Problem details -> Looking at the listing below, retype exactly the lines starting at the one containing "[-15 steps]" and ending at the one containing "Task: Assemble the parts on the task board", both included, and nothing else.

Provided material ->

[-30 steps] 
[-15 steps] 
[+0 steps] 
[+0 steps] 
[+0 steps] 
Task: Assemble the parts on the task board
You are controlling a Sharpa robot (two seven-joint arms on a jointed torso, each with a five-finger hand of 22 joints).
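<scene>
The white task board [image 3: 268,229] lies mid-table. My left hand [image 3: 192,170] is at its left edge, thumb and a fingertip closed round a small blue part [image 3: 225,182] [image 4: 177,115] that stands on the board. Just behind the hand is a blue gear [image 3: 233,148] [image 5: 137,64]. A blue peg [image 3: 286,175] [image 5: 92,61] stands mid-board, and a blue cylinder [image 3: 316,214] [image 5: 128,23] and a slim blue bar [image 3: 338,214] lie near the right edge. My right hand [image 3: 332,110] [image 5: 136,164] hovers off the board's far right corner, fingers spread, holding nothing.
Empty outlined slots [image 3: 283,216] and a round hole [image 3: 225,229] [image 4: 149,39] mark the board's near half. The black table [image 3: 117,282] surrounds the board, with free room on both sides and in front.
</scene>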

Task output ->
[-15 steps] 
[+0 steps] 
[+0 steps] 
[+0 steps] 
Task: Assemble the parts on the task board

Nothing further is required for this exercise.